Task item:
Below is a listing from which only part is wanted; return exactly the lines from the one with "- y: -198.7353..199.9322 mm" up to and including the one with "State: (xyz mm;".

Entries shown:
# # # # #
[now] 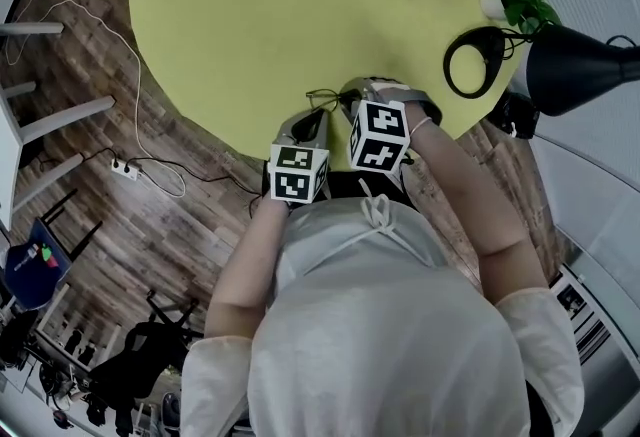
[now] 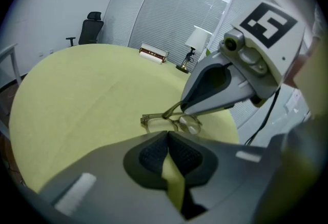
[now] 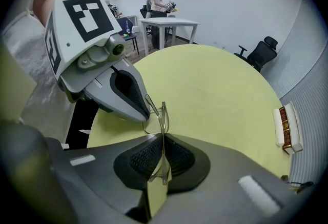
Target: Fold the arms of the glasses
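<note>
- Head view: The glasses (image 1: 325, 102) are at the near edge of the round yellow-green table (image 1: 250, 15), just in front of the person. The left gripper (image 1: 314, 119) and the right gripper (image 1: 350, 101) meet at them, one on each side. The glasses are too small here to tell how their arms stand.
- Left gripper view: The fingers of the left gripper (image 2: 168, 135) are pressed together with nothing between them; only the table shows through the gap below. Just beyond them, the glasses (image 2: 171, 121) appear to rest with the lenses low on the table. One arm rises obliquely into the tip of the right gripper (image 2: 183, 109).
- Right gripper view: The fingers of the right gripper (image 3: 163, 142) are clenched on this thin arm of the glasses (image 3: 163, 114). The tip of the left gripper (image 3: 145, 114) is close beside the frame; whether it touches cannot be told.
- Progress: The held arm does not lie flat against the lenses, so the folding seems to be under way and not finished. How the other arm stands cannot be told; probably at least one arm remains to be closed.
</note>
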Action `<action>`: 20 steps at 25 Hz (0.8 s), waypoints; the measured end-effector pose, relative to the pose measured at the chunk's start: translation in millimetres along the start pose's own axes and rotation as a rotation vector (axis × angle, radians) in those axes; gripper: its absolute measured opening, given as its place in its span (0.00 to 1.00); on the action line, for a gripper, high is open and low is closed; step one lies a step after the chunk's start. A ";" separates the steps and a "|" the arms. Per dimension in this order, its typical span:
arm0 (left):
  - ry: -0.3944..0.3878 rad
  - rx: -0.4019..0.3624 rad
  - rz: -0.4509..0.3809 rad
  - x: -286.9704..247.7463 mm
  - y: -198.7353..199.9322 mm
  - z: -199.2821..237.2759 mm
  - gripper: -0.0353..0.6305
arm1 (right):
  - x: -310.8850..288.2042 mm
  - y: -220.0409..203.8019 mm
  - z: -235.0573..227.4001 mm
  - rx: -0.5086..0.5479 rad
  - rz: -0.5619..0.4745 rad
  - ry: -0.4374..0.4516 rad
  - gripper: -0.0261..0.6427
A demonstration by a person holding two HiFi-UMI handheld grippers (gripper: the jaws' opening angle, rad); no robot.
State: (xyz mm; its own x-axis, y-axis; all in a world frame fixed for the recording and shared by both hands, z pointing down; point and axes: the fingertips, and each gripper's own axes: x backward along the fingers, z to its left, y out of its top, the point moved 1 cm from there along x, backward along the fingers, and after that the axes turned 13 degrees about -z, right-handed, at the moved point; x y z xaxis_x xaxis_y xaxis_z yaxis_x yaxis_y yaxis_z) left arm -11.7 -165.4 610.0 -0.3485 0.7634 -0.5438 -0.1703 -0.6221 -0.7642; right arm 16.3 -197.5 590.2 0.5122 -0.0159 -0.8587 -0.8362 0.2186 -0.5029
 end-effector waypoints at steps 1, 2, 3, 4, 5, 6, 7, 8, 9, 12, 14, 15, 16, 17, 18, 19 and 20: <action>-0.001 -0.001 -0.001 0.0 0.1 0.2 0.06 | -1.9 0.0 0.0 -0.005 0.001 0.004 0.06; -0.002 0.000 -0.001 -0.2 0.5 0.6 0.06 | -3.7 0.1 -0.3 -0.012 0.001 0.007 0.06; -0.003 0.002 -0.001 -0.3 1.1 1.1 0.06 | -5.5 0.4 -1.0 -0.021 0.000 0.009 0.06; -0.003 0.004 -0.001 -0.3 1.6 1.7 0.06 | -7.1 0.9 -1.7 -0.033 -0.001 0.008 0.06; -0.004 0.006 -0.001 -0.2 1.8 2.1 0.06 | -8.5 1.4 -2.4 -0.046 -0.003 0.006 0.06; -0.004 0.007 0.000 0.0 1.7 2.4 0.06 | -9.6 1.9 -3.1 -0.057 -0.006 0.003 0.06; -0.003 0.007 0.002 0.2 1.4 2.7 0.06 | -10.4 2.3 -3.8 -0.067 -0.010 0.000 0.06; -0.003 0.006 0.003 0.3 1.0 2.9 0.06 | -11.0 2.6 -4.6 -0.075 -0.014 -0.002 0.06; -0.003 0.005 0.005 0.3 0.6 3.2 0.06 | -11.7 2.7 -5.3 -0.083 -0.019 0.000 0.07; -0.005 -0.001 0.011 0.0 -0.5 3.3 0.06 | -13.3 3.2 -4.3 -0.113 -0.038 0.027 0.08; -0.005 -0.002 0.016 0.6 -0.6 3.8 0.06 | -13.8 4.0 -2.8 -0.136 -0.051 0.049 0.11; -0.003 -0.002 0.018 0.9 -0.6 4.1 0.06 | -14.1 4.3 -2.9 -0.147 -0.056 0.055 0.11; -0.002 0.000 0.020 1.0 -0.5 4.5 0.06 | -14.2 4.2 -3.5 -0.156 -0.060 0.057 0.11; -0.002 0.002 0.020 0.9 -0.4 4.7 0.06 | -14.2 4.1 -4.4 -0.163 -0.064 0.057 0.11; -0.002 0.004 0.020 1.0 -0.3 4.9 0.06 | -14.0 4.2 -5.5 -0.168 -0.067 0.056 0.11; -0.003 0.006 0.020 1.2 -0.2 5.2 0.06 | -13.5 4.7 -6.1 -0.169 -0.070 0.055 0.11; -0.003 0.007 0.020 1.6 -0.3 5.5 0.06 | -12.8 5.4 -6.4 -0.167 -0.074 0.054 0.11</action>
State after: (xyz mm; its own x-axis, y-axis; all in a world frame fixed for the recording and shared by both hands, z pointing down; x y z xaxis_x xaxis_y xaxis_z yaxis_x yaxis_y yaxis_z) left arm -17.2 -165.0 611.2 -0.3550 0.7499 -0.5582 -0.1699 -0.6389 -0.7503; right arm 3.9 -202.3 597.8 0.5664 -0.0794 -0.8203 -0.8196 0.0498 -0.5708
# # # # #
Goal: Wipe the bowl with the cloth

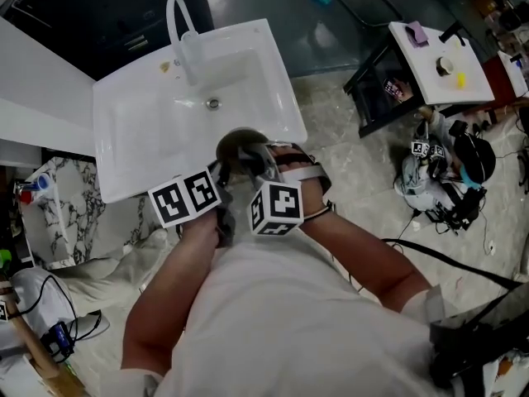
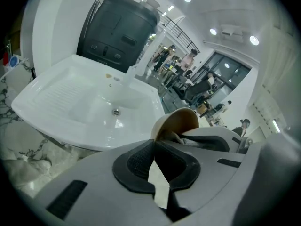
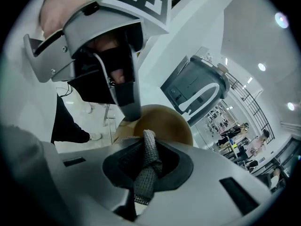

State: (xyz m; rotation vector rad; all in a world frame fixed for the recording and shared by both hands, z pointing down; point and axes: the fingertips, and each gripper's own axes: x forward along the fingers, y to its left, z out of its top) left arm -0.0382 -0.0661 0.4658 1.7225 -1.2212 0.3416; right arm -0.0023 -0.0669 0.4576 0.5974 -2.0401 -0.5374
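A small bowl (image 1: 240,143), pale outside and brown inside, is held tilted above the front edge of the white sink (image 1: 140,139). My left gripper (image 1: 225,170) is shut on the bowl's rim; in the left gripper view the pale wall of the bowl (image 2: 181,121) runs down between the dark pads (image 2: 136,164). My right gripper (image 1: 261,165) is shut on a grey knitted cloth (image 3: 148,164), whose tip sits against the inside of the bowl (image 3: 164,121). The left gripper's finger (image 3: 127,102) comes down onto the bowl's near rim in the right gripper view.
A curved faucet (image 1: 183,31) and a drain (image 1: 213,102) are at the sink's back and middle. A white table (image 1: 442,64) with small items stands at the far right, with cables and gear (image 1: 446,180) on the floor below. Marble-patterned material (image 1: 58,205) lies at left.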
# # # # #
Exercise result:
  - y: -198.7353..199.9322 mm
  - z: -199.2821..237.2759 mm
  - gripper: -0.0353..0.6305
arm1 (right):
  - x: -310.8850..288.2042 mm
  - y: -220.0409..203.8019 mm
  - z: -235.0573..227.4001 mm
  - rx: -0.5086..0.5479 rad
  - rz: -0.5619..0.4745 rad
  - ry: -0.4374..0.4516 rad
  - gripper: -0.0261..0.6427
A demonstration by a person holding two HiFi-UMI handheld grippers (gripper: the jaws' opening angle, rad); no robot.
State: (xyz mm; its own x-axis, y-axis; all in a world frame fixed for the recording and shared by both hands, z pointing down; point and axes: the fingertips, and each gripper's own axes: x backward along the fingers, z to its left, y out of its top, the point moved 1 cm from there along x, backward along the fingers, and after that the axes turned 13 degrees about -z, right-handed, at the moved point; x y z xaxis_x xaxis_y xaxis_z yaxis_x yaxis_y yaxis_z) left arm -11.7 -165.4 610.0 -0.3485 0.7634 -0.5438 -0.1703 -0.6221 -0.7642; right arm 16.3 -197.5 590.2 0.5122 -0.0159 -0.8587 -0.8362 0.2186 -0.5029

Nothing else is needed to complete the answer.